There’s a lot to like about Colorado and Utah joining the Pacific-10 Conference in 2011 — both are prestigious research institutions of learning with strong traditions in football.
But now there’s something not to like. That is, their placement within the conference.
Sure, conference representatives can spin the how’s and why’s it’s the right configuration, but the placement of Colorado and Utah in the PAC-12 South ultimately means the break-up of California. That is, the Buffaloes and the Utes have usurped the Bears and The Trees.
Stanford and Cal will now be in the PAC-12 North, joining both Oregon schools and both Washington schools.
Most significantly for the conference and its fans is the possibility of the diminishing iconic PAC-10 rivalries like UCLA-Cal and Stanford-USC. There are only so many out-of-conference games in the schedule. Will the rivalries remain or will they be tossed aside if the conference adopts a round-robin style intra-conference schedule?
What would a PAC-10 season be like without those games?
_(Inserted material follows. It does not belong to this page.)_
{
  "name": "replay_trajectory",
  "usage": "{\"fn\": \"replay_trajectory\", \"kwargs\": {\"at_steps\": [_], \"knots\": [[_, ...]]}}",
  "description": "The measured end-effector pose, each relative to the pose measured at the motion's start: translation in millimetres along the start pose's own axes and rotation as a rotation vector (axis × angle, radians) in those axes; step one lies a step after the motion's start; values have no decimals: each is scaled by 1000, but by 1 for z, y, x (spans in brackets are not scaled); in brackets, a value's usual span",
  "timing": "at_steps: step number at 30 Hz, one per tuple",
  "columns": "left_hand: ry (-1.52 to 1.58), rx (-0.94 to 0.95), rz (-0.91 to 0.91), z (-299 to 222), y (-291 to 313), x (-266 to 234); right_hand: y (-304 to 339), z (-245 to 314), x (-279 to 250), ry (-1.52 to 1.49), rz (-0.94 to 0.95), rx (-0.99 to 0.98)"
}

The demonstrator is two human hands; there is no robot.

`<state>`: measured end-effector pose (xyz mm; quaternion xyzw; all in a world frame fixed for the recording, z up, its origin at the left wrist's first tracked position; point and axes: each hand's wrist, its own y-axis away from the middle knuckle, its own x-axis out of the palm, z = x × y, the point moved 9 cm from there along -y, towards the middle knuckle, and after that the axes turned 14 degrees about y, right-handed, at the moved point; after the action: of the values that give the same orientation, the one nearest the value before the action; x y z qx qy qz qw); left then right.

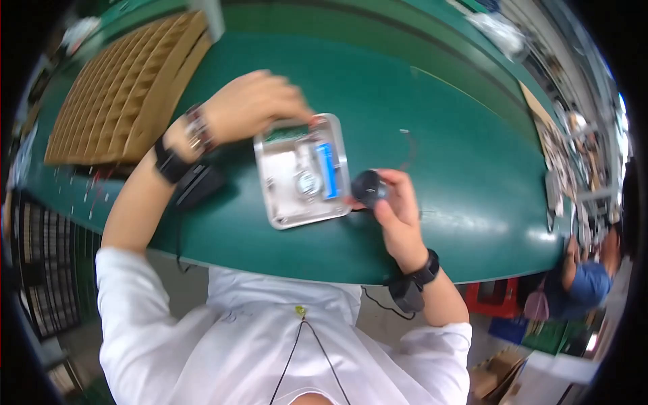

Who knows. We’ve never seen one.
There are certainly two sides to this matter. Coaches at the new Northern Division are probably pleased at the possibility of not having to play USC every season; coaches in the new Southern Division will probably see increased interest in their programs that’ll be generated from playing Colorado and Utah.
But the long-term effects of splitting up California’s major academic institutions, no matter how sports-centric, can be harmful. There’s already enough existing North v. South sentiment without adding to the segregation any further.
The PAC-10 made a mistake here. The roots of which will now bare themselves in the Golden State.